»»
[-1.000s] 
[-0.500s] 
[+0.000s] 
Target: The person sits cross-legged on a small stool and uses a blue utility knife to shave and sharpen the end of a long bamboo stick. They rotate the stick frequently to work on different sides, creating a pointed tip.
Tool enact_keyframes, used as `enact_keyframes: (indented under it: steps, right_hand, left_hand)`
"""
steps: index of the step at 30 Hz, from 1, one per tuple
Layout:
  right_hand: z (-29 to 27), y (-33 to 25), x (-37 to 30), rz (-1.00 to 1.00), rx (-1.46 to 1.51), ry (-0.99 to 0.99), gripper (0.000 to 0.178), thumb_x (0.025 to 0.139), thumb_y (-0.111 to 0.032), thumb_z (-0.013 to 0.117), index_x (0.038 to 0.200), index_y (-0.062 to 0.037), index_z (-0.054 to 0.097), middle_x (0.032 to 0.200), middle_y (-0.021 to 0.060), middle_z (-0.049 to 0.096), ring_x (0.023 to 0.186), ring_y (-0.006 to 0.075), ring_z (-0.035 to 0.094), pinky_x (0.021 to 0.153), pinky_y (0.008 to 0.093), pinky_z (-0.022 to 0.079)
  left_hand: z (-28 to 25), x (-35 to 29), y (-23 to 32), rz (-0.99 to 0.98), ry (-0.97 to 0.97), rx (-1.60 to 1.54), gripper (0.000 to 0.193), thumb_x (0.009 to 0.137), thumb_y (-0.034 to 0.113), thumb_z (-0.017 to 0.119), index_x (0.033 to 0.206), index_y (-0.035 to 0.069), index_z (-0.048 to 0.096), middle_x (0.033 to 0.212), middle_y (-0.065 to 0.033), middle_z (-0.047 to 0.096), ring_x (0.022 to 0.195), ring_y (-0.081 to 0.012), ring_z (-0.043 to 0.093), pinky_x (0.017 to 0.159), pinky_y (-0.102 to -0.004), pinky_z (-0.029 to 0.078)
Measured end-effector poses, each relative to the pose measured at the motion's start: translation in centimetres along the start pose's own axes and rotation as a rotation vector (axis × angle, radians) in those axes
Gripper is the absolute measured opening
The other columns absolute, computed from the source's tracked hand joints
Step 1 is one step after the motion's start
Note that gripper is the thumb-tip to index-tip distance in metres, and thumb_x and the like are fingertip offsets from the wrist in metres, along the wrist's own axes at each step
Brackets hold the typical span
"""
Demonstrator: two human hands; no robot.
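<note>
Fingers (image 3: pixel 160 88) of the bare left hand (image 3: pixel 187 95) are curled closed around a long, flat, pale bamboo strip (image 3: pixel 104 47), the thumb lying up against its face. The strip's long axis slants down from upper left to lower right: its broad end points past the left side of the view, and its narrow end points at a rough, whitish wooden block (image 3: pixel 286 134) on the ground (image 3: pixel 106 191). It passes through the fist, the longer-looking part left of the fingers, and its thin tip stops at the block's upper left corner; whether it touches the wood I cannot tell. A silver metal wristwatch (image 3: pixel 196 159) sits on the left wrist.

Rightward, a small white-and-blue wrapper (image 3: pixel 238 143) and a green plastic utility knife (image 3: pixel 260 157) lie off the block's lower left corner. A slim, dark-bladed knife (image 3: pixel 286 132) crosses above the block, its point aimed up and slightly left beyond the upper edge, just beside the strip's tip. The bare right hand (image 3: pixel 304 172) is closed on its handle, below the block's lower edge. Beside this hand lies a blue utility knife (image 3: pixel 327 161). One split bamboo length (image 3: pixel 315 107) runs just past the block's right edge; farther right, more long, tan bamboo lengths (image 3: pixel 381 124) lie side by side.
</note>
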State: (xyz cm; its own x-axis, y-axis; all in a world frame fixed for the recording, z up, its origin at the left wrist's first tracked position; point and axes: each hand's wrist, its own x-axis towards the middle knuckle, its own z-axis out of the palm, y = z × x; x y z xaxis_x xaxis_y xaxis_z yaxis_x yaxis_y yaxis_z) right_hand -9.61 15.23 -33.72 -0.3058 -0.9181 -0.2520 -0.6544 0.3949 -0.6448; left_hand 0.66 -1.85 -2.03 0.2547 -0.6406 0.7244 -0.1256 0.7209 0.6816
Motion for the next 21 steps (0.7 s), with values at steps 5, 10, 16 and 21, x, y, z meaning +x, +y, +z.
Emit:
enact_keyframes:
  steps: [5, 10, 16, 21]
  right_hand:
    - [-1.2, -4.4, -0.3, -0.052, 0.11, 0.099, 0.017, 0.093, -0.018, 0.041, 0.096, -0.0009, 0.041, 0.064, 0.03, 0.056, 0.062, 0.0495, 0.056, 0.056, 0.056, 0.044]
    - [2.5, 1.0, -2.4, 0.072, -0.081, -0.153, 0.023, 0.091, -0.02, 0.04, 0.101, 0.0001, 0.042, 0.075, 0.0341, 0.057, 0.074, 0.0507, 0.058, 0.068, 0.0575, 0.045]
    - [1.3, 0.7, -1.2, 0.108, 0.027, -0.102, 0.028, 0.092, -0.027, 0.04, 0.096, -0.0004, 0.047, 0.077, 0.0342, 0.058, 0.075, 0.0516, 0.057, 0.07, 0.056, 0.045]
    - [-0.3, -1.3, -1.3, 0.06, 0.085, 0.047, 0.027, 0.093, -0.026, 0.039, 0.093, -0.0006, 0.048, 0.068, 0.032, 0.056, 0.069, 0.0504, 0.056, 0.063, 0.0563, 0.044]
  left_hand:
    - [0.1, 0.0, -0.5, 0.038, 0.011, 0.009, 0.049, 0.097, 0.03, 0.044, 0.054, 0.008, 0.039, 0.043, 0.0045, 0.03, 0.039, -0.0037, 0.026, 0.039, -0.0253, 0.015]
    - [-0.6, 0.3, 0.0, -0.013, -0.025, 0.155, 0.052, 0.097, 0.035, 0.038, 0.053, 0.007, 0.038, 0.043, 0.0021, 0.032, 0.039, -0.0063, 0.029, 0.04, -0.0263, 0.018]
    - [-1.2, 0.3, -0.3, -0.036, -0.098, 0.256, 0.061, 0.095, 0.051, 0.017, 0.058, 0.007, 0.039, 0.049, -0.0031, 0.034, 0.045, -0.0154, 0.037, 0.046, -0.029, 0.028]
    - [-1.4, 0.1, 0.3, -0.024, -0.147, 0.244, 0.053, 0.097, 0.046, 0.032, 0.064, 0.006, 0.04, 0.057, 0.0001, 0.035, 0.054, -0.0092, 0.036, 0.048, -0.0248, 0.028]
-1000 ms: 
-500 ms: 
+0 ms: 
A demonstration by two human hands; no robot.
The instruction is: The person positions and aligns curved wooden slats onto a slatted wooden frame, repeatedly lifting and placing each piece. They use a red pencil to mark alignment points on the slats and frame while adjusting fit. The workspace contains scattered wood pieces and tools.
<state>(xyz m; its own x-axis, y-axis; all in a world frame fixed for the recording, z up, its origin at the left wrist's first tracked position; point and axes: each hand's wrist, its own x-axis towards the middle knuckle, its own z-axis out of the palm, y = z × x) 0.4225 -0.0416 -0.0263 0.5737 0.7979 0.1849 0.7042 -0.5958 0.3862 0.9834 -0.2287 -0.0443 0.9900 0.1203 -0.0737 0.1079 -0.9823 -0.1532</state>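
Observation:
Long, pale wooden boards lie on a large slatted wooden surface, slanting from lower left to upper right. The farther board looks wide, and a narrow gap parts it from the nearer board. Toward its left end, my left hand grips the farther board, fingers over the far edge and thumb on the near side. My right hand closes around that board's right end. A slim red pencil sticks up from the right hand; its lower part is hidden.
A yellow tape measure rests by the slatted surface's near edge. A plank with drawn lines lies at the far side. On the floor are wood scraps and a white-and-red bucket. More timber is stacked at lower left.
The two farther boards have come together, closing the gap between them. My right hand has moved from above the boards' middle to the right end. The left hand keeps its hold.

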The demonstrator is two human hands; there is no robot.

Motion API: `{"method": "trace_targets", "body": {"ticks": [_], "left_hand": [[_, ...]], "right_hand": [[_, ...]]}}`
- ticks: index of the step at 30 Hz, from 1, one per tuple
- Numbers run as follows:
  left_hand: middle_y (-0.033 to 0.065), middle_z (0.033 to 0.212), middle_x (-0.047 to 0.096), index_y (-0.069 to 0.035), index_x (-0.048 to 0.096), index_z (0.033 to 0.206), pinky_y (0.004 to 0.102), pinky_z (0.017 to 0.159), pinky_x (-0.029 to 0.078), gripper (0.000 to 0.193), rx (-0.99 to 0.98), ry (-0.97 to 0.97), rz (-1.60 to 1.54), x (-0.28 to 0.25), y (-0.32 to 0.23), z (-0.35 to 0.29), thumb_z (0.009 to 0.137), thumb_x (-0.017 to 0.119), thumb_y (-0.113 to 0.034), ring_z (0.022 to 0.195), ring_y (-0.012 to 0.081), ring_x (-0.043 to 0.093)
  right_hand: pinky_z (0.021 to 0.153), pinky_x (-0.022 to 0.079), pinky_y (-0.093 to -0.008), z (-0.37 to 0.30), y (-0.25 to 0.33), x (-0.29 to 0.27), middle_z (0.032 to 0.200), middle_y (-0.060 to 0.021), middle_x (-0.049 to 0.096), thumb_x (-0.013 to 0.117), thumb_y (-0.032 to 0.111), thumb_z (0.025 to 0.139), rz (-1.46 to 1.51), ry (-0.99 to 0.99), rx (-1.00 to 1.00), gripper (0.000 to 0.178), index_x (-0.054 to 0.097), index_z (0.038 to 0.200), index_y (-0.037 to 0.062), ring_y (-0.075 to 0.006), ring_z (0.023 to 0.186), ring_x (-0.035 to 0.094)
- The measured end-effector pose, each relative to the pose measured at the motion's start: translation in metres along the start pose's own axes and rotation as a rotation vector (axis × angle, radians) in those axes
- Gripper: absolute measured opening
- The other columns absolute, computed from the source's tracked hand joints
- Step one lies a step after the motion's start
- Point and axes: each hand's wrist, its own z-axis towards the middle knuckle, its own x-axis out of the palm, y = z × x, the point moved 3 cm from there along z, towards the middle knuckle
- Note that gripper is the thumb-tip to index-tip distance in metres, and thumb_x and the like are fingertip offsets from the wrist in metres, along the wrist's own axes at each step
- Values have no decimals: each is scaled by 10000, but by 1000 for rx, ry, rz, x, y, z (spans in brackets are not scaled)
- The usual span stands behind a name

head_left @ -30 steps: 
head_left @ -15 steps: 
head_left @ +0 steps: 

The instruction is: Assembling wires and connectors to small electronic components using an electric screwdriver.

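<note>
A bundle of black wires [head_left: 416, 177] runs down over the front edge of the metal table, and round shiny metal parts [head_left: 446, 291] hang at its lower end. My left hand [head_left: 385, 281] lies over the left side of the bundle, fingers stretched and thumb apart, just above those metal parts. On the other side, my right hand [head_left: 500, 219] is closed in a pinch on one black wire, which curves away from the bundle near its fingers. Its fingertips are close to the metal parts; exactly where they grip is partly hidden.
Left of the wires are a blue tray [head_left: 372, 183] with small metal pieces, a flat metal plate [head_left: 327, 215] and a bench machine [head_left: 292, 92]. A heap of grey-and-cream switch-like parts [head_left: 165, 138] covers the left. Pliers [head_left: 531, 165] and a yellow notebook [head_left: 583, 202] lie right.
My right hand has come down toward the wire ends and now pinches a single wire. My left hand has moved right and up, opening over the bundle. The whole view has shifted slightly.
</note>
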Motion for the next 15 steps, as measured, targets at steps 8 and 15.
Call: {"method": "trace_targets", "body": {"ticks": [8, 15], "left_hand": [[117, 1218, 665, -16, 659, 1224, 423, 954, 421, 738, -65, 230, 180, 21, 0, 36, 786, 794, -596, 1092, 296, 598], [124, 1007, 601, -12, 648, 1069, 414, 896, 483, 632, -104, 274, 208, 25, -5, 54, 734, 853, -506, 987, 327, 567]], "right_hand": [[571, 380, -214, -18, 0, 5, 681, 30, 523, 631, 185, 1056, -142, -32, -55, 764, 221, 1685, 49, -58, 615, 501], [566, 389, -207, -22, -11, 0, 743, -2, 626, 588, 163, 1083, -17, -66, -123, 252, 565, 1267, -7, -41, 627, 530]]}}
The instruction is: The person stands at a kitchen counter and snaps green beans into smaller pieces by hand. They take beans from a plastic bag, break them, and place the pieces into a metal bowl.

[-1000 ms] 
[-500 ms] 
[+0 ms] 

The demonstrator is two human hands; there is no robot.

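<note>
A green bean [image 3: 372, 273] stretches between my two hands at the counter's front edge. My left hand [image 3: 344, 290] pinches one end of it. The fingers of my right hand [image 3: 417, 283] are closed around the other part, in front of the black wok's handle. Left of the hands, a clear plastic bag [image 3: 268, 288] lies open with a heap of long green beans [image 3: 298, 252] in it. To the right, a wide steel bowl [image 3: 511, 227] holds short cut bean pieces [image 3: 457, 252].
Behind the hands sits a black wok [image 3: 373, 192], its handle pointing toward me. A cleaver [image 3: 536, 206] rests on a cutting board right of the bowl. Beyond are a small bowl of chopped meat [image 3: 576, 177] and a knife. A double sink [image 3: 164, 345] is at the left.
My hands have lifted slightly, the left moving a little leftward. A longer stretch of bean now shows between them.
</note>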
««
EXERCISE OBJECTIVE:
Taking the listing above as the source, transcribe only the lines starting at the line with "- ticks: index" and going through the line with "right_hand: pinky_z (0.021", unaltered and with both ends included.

TASK SOLUTION:
- ticks: index of the step at 30 Hz, from 1, one per tuple
- Numbers run as follows:
  left_hand: middle_y (-0.033 to 0.065), middle_z (0.033 to 0.212), middle_x (-0.047 to 0.096), index_y (-0.069 to 0.035), index_x (-0.048 to 0.096), index_z (0.033 to 0.206), pinky_y (0.004 to 0.102), pinky_z (0.017 to 0.159), pinky_x (-0.029 to 0.078), gripper (0.000 to 0.193), rx (-0.99 to 0.98), ry (-0.97 to 0.97), rz (-1.60 to 1.54), x (-0.28 to 0.25), y (-0.32 to 0.23), z (-0.35 to 0.29), thumb_z (0.009 to 0.137), thumb_x (-0.017 to 0.119), thumb_y (-0.113 to 0.034), ring_z (0.022 to 0.195), ring_y (-0.012 to 0.081), ring_x (-0.043 to 0.093)
  right_hand: pinky_z (0.021 to 0.153), pinky_x (-0.022 to 0.079), pinky_y (-0.093 to -0.008), z (-0.37 to 0.30), y (-0.25 to 0.33), x (-0.29 to 0.27), middle_z (0.032 to 0.200), middle_y (-0.060 to 0.021), middle_x (-0.049 to 0.096), thumb_x (-0.013 to 0.117), thumb_y (-0.032 to 0.111), thumb_z (0.025 to 0.139), rz (-1.46 to 1.51), ry (-0.99 to 0.99), rx (-1.00 to 1.00), gripper (0.000 to 0.178), index_x (-0.054 to 0.097), index_z (0.038 to 0.200), index_y (-0.037 to 0.062), ring_y (-0.075 to 0.006), ring_z (0.023 to 0.186), ring_x (-0.035 to 0.094)

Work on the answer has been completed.